IT Governance: The Solution to IT Anarchy, Part III

Manage risk. From 9/11, to Enron and WorldCom, and changes to the regulatory environment like Sarbanes-Oxley, the need to manage risk has become apparent to managers at every level.

Financial risk is, of course, a key component of any risk strategy, but other risks, such as operational risk and information security, are equally critical.

CIOs should develop a holistic risk strategy that ensures that all risks are exposed and analyzed, and that documented mitigation and contingency strategies are developed.

Active risk avoidance, which utilizes techniques like after-project “lessons learned” reviews, should be implemented at the departmental and project levels and then elevated to the board level as IT governance takes hold. ·

Manage resources. Just as directors on the board must stay focused on using existing assets — such as plant, materials, people, and relationships — to the best possible advantage, so must IT leaders.

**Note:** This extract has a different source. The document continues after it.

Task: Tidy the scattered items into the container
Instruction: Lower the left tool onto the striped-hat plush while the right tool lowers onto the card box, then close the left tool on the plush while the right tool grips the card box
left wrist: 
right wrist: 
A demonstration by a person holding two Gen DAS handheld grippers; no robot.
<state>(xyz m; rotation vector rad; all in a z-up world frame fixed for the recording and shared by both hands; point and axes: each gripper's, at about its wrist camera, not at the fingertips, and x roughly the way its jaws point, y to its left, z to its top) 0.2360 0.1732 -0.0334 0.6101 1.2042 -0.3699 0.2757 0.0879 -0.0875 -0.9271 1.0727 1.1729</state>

The infrastructure, transport, data, facilities, and teams that make up the IT function must be maximized to deliver the highest possible benefit to the enterprise, and the costs associated with these resources must be strictly controlled.

CIOs need to develop strategies for outsourcing, co-sourcing, and partnering in order to extend the capabilities of IT while keeping costs competitive. Management of resources also means having a talent development program in place so that leadership in the next generation is incubated and encouraged.

The use of techniques like service level agreements (SLAs) is an integral element of governance, since they document expectations and set clear service objectives. Asset tracking and lifecycle management is another key component of a robust governance strategy.

Elevate accountability. Ultimately, teams and leaders need to understand that their ability, or lack thereof, to deliver against IT objectives and to utilize IT to achieve the strategic goals of the enterprise, will have consequences.

Clearly documented roles, responsibilities, and operational processes set a foundation against which performance can be measured. Firms that use individual objective-setting exercises such as documented management by objectives (MBOs), are already on the right path to governance.

If the enforcement of accountability is a challenge in your organization, you may want to review the literature on objective-setting, and also explore other tactics for encouraging accountable behavior such as incentives and rewards for high achievers as well as mentoring, coaching, and corrective action plans for those team members not accomplishing their objectives.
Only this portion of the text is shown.